BANGOR — A former Air Force intelligence specialist showed signs of paranoia aboard a trans-Atlantic flight Tuesday and told federal air marshals that he had dynamite in his boots and laptop computer, forcing the plane to be diverted to Maine, according to court documents filed Wednesday.

Derek Stansberry told the FBI that fellow passengers were talking about him, ridiculing him and using interrogation techniques on him, and suggested that he concocted the dynamite story to divert attention from the fact he held “classified information,” according to an affidavit.

Passengers reported that seat cushions, pillows and blankets were taken to the back of the plane, where federal air marshals erected a bunker of sorts around the boots and laptop “to dampen the effects of any potential explosion,” FBI Special Agent James McCarty wrote in the affidavit.

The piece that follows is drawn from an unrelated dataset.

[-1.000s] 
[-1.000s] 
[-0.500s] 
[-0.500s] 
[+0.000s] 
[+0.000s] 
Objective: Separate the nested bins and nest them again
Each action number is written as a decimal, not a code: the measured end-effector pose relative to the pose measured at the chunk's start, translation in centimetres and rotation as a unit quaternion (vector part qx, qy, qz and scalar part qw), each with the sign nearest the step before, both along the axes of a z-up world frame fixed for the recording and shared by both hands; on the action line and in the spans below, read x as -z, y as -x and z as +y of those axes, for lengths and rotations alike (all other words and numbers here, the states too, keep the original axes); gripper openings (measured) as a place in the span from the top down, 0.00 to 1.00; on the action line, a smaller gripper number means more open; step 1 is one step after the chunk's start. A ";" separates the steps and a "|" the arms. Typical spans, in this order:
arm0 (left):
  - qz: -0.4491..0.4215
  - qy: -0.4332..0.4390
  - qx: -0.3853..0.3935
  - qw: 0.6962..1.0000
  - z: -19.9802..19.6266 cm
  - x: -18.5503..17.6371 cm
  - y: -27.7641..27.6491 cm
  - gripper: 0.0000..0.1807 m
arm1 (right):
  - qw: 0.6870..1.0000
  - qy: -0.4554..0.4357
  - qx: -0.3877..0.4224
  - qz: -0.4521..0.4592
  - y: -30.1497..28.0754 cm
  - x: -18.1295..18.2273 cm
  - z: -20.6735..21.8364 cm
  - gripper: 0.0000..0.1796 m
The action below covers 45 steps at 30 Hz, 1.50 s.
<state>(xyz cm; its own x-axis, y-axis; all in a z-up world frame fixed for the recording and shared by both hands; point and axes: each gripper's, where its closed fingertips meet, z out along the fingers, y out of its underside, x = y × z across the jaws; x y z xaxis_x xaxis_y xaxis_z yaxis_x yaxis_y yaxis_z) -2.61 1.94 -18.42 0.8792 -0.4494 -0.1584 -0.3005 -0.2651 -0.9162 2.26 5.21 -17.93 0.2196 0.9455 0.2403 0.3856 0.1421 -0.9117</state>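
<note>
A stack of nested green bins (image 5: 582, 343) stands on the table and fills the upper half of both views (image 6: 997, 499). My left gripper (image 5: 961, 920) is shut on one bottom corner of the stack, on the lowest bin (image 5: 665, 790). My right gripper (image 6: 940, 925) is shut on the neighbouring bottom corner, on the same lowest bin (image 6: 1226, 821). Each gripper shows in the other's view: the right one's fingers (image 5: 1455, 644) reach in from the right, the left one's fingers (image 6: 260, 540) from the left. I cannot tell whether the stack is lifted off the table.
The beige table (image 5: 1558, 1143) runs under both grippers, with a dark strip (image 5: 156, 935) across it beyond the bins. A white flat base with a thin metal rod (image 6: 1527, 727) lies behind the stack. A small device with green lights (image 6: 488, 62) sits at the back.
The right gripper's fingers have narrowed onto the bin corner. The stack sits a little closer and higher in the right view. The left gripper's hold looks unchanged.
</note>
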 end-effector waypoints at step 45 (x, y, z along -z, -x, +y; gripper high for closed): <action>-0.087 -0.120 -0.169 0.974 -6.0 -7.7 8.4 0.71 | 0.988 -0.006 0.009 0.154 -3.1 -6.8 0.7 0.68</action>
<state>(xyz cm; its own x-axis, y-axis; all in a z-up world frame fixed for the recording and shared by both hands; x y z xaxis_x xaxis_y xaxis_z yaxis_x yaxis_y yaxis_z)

Stansberry, 26, of Riverview, Fla., is charged with false information and threats, and interfering with a flight crew. He was ordered detained pending a detention hearing Monday.

His federal public defender, Virginia Villa, said she would seek a competency hearing but had not yet had time to fully review the case.

The Air Force described him as a former intelligence specialist who served four years, ending his Air Force career as a senior airman in 2009.

He told an FBI agent after the plane landed that there were no explosives and said he made the claim to deflect attention from the classified information he held, McCarty wrote. He also told an FBI agent that he had taken the sleep aid Ambien, McCarty wrote.

Stansberry’s father, Richard, described his son Tuesday as “squeaky clean” and said the episode made no sense. He couldn’t be reached for comment Wednesday.

Delta Air Lines Flight 273 was the first of two flight diversions in a 24-hour span. On Wednesday, a Continental Express flight from Houston to the Washington area was diverted to North Carolina after a threatening message was written on a bathroom mirror, the Transportation Security Administration said.